When I was dating my husband, I asked him, “Did you grow up rich or poor?” He was taken aback by the question, but after a beat, he answered. He said, “It depends on what you define as rich. Do you mean money-rich?” And I said, “Of course, what other kind of rich is there?” I don’t think he elaborated, but when I think of it now, I’m amazed he kept dating me.
I was obsessed with money, because my parents were obsessed with money. Their only arguments were over the gas bill, the electric bill, the phone bill, all the bills that were fit to print.
As a kid, I wanted drama lessons. I remember the pain in my mother’s eyes when she said, “Honey, if anyone deserves drama lessons it’s you, but we just can’t afford it.”
“We just can’t afford it” was the mantra, the soundtrack of the Broadway show that was my life.
Both my parents worked. I was a latchkey kid before there was such a term.
In high school, I worked at Lord & Taylor on weekends, and my friends would come in with their moms. I’d wait on them, and watch them struggle trying to decide which color of the cashmere sweater sets they would choose. One mom after another would say the same thing: “Oh, honey, let’s just get them all.”
My only color those years was a forest-green envy.

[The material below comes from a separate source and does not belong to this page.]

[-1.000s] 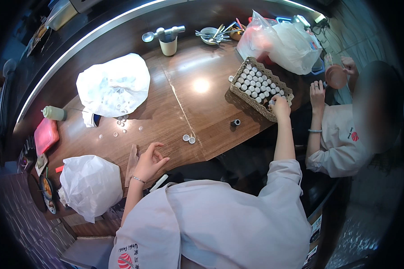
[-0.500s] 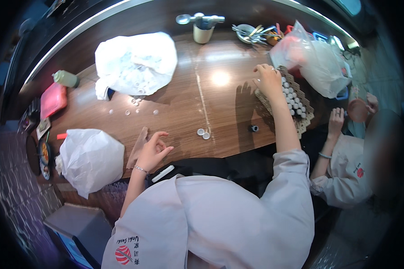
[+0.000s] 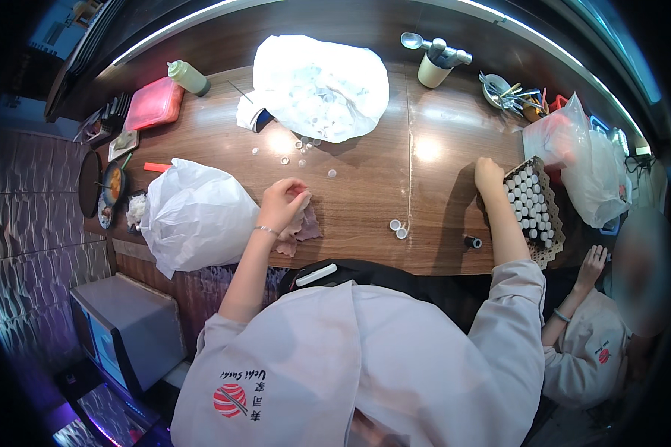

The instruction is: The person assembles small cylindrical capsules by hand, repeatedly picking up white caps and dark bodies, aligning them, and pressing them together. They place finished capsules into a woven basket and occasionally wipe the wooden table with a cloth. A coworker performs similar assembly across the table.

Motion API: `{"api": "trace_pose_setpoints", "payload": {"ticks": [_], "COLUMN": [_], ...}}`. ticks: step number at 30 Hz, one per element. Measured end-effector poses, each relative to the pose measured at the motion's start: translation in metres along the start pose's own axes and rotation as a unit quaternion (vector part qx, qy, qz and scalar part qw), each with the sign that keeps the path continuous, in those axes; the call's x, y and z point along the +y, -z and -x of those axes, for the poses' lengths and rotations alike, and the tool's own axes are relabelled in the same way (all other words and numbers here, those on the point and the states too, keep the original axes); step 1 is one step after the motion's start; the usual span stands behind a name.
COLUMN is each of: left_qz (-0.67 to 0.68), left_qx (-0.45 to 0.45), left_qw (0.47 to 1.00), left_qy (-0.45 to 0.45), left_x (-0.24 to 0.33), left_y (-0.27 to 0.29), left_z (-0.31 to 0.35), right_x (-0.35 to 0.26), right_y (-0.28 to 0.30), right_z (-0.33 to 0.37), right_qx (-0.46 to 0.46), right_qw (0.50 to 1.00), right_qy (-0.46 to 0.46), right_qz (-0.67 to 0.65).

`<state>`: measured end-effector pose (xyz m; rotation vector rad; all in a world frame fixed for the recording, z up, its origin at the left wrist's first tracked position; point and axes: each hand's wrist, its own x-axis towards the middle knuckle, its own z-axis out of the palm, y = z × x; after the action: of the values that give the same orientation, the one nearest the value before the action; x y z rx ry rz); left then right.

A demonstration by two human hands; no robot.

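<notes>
My left hand (image 3: 283, 207) hovers over the table with thumb and fingertips pinched together; whatever may be between them is too small to see. Beneath and beside it lies a crumpled pinkish-brown cloth (image 3: 306, 226). My right hand (image 3: 489, 176) is curled closed at the left edge of a brown tray with a scalloped border (image 3: 550, 253); the fingers hide any content. Small white-capped containers (image 3: 527, 201) fill the tray in rows. A small dark container (image 3: 473, 242) lies near the right forearm. Two white round caps (image 3: 399, 229) rest mid-table.
A large white bag (image 3: 320, 89) of caps stands at the back, loose caps (image 3: 302, 153) before it. Another white bag (image 3: 197, 216) stands left. A squeeze bottle (image 3: 188, 77), pink box (image 3: 154, 104), scoop holder (image 3: 434, 71) and utensil bowl (image 3: 497, 91) line the back. A co-worker's hand (image 3: 592, 262) is at right.
The view has swung, so table items appear farther right. My left hand has gone from spread to pinched and moved forward and left. My right fingers have curled closed beside the tray.
</notes>
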<state>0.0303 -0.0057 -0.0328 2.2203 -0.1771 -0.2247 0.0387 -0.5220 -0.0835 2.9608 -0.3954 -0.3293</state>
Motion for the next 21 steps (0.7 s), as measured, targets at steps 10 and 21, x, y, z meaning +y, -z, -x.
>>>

I’ve written about one of my teachers, Jack Kornfield, who talks about the stories we tell ourselves about ourselves that no longer serve us. I’ve dealt with many of mine, but I’m still working on this money thing.
For some odd reason, I continue to maintain that I grew up poor. At least I don’t actually tell people we were poor anymore. But there’s a part of me who still feels that lack.
The fact is, we were not poor. I have seen poor. In Mexico City, on the steps of every church, children begging for money. That was poor. In Santa Monica and New York City, blocks of homeless wondering where their next meal will come from. That is poor. Here on the Vineyard, the food pantry needs more and more donations. People not having enough to eat. That is poor.
One of my first jobs after college was as a welfare worker in Hartford, Conn. And one of the assignments I had was to visit clients in their homes, to decide whether their requests for a new whatever should be granted. I cannot forget this young mom who had asked for a new crib. In order to prove that her request was legit, she pulled the crib away from the wall where it had been propped with its three legs, sending it and the baby crashing to the floor, as a shower of roaches scurried everywhere looking for new digs. I left the screaming baby and the humiliated mother, and went back to my office to beg my supervisor to approve the new piece of furniture. That was poor. So, no, I wasn’t poor.
The same husband who didn’t lecture me when I said the only definition of rich had to do with money often says, when we sit down to eat, “You know how lucky we are that when we’re hungry, we get to eat?” He actually says that. And these days, I actually get that.
So now ask me if I’m rich or poor. My answer? Finally: I’m loaded.